Since every diagonal entry of \(D_i\) lies in \((0, 1]\) for the \(\tanh\) activation, \(\|D_i\| \le 1\) in the spectral norm, so the entire product is bounded by \(\|W_h\|^{\,t-k}\). Let \(\gamma = \|W_h\|\) (equivalently its largest singular value, and closely related to its largest eigenvalue \(\lambda_{\max}\)). Then

\[ \left\| \frac{\partial h_t}{\partial h_k} \right\| \lesssim \gamma^{\,t-k}. \tag{37.10}\]

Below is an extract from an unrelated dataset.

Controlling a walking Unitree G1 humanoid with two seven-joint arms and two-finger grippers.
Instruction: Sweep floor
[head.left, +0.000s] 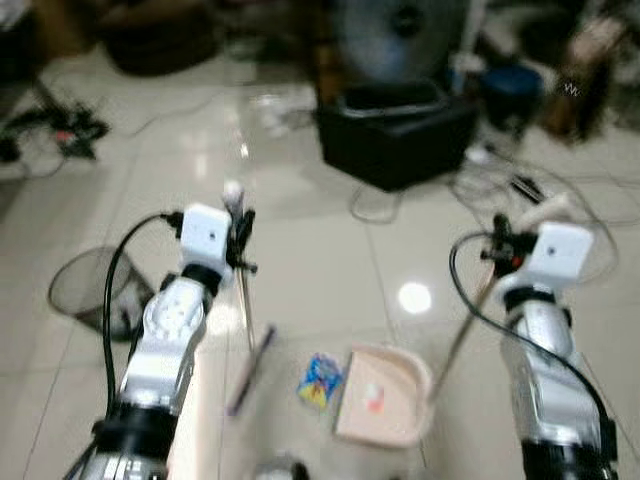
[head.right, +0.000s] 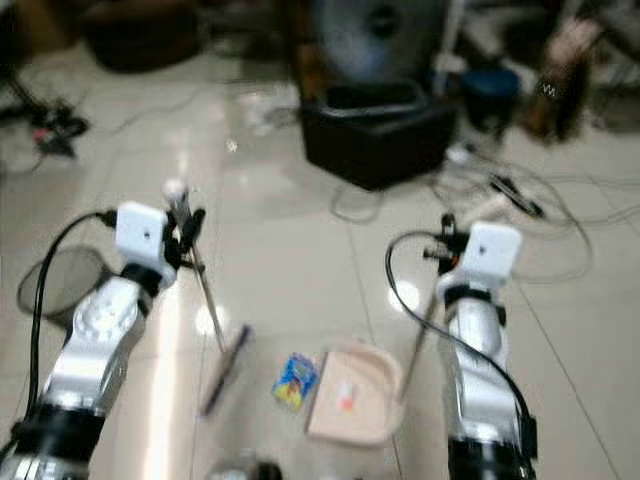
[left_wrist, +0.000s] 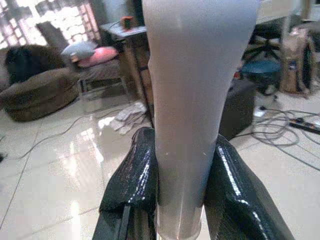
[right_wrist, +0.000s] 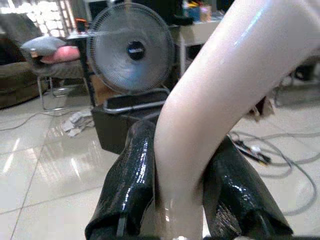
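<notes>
My left gripper (head.left: 240, 236) is shut on the grey broom handle (left_wrist: 196, 100), with a black finger (left_wrist: 132, 182) on each side. The broom's thin pole slants down to its dark head (head.left: 250, 368) on the tiled floor. A cream dustpan handle (right_wrist: 210, 115) is clamped in my right gripper (head.left: 503, 246), which is shut on it. The pinkish dustpan (head.left: 388, 400) rests on the floor between the arms, with a small orange scrap (head.left: 373, 397) inside. A blue and yellow wrapper (head.left: 320, 380) lies between the broom head and the dustpan.
A black mesh waste basket (head.left: 95, 290) stands at my left. Ahead are a black box (head.left: 400, 135) with a fan (head.left: 400, 35) behind it, and loose cables (head.left: 540, 190) at the right. More cables (head.left: 60, 130) lie far left, near a brown beanbag (head.left: 160, 40).
</notes>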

The consequences are immediate and sharp:

  • If \(\gamma < 1\), the gradient norm decays geometrically as the gap \(t - k\) grows. A signal from 50 steps back is multiplied by \(\gamma^{50}\), which for \(\gamma = 0.9\) is about \(0.005\). The early steps receive essentially no learning signal. This is the vanishing gradient problem.
  • If \(\gamma > 1\), the same product grows geometrically and the gradient explodes, producing wild updates and numerical overflow.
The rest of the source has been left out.